The Universe of Hadoop & Its Many Modules: #1 A bit of theory

The Universe of Hadoop & Its Many Modules: #1 A bit of theory

The Series

This is the first in a series of articles on Hadoop and its many modules, we will start by taking a overview on what the purpose of Hadoop is and a bit of Hadoop theory, in the next article we’ll dive straight into the practical part, we will be setting up a single node and test the many aspects of Hadoop like configuration, HDFS management, and test a small dataset with a MapReduce algorithm. Simply to put theory into practice.

The next few articles in this series we will explore the requirements of settings up a multi-node cluster consisting of multiple servers running a MapReduce job. We will also delve into YARN and install and use different YARN modules such as Kafka, Storm and Ambari.

If there is any specific topic you would like me to cover, feel free to leave a comment or contact me 🙂

Series Progress

The Universe of Hadoop & Its Many Modules: #1 A bit of theoryDone
The Universe of Hadoop & Its Many Modules: #2 Installing a single-node cluster – Done
The Universe of Hadoop & Its Many Modules: #3 Managing a multi-node cluster – Not started – On hold untill exams are over, end of January
The Universe of Hadoop & Its Many Modules: #4 YARN Modules – Not started

 

Preface

I make this series because during my 4th semester in Computer Science I chose Big Data as my thesis and I thought to myself that it was difficult to find a proper introduction to Hadoop for newcomers. One thing is to just install Hadoop and run a MapReduce job but that doesn’t give any sense if you have no clue what is going on, another thing is to delve into every tiny detail of Hadoop’s components, that wasn’t going to help me much either, well at least that was how I felt, so this is my endeavor to create a series of articles which will not leave the reader alone thinking “What just happened?” I will strive to create a series of articles which I feel will give you enough detailed information and then we will test it and I will do my very best to explain what is going on.

 

What is Hadoop

Hadoop is a software framework which eases distributed processing of large datasets across clusters of servers. It is designed to scale up from a single server to thousands of servers where each offers computation and storage. Rather than relying on hardware to provide high availability the software itself is designed to detect and handle failures at the application layer.

Hadoop consists of four modules.

  1. Hadoop Common
  2. Hadoop Distributed File System (HDFS)
  3. Hadoop MapReduce
  4. Hadoop YARN

Lets delve into the four base modules of Hadoop.

Hadoop Common

Hadoop Common is the base library and collection of utilities that support other Hadoop modules.

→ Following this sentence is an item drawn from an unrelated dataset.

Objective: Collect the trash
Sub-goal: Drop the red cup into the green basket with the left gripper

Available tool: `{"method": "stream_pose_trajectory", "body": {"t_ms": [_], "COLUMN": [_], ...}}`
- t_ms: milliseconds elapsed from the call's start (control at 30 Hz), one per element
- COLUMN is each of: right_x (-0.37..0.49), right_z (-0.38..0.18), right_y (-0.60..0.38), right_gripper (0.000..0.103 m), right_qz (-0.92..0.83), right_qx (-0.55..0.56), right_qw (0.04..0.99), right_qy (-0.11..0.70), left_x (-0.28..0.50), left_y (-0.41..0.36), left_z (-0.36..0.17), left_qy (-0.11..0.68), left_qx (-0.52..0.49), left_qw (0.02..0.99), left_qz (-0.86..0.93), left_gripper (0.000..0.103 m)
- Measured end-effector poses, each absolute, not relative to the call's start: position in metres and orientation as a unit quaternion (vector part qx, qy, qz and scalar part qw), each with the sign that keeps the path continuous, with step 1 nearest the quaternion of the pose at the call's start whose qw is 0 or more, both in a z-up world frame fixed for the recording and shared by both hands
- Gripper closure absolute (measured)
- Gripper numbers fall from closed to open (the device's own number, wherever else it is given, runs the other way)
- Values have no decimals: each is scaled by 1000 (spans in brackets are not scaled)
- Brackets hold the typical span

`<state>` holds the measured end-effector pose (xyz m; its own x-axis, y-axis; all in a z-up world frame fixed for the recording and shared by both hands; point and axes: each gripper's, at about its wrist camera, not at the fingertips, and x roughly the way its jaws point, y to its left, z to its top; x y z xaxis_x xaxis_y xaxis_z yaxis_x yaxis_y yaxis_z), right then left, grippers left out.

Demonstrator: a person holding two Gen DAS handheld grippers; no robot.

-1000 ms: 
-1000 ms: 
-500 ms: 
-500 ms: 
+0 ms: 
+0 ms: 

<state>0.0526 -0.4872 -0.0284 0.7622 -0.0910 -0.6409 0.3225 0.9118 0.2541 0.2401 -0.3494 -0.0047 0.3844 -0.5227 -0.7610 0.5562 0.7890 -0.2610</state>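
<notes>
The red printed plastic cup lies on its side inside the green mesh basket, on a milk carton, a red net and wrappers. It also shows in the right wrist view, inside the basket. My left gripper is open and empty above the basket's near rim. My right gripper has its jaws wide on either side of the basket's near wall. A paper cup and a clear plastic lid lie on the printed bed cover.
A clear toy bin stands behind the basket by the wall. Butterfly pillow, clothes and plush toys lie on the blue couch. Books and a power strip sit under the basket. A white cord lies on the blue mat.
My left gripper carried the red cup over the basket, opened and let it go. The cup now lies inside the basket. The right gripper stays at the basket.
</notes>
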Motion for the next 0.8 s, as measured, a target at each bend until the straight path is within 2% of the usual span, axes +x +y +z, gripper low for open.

Hadoop Distributed File System (HDFS)

HDFS is as its name implies a distributed file system which is build to support several goals, here is a few.

  • Hardware Failure

Supposed you have a very large dataset either in the hundreds of terabytes or in petabytes and you got a few hundred servers at your disposal. Imagine for a second one quarter of your servers instantly died to whatever reason we do not know, now imagine if the data which was distributed to those servers now were lost. HDFS is build to limit such incidents by storing parts of your dataset across multiple servers.

  • Large Data sets

HDFS is exceptional at handling large datasets, instead of moving data from one server to another to perform the needed computation, HDFS provides interfaces for applications to move themselves closer to where the data is, by doing this HDFS can decrease network congestion and increase the overall throughput.

NameNode & DataNode

HDFS is a master/slave architecture. For HDFS to manage, track and distribute parts of your dataset HDFS makes use of something we call NameNode and DataNode, Lets take a look at the two and their responsibilities.

NameNode – The Master of the HDFS cluster

  • Manages which DataNodes whom are connected to this cluster

Periodic each datanode will try to send a heartbeat message to the namenode, if the namenode doesn’t receive a heartbeat for a given time the datanode will be excluded from the cluster until it begins to send heartbeat messages again. Therefor HDFS is great at scaling, on the fly you can spin up more servers, all they have to do is send a heartbeat message to the namenode.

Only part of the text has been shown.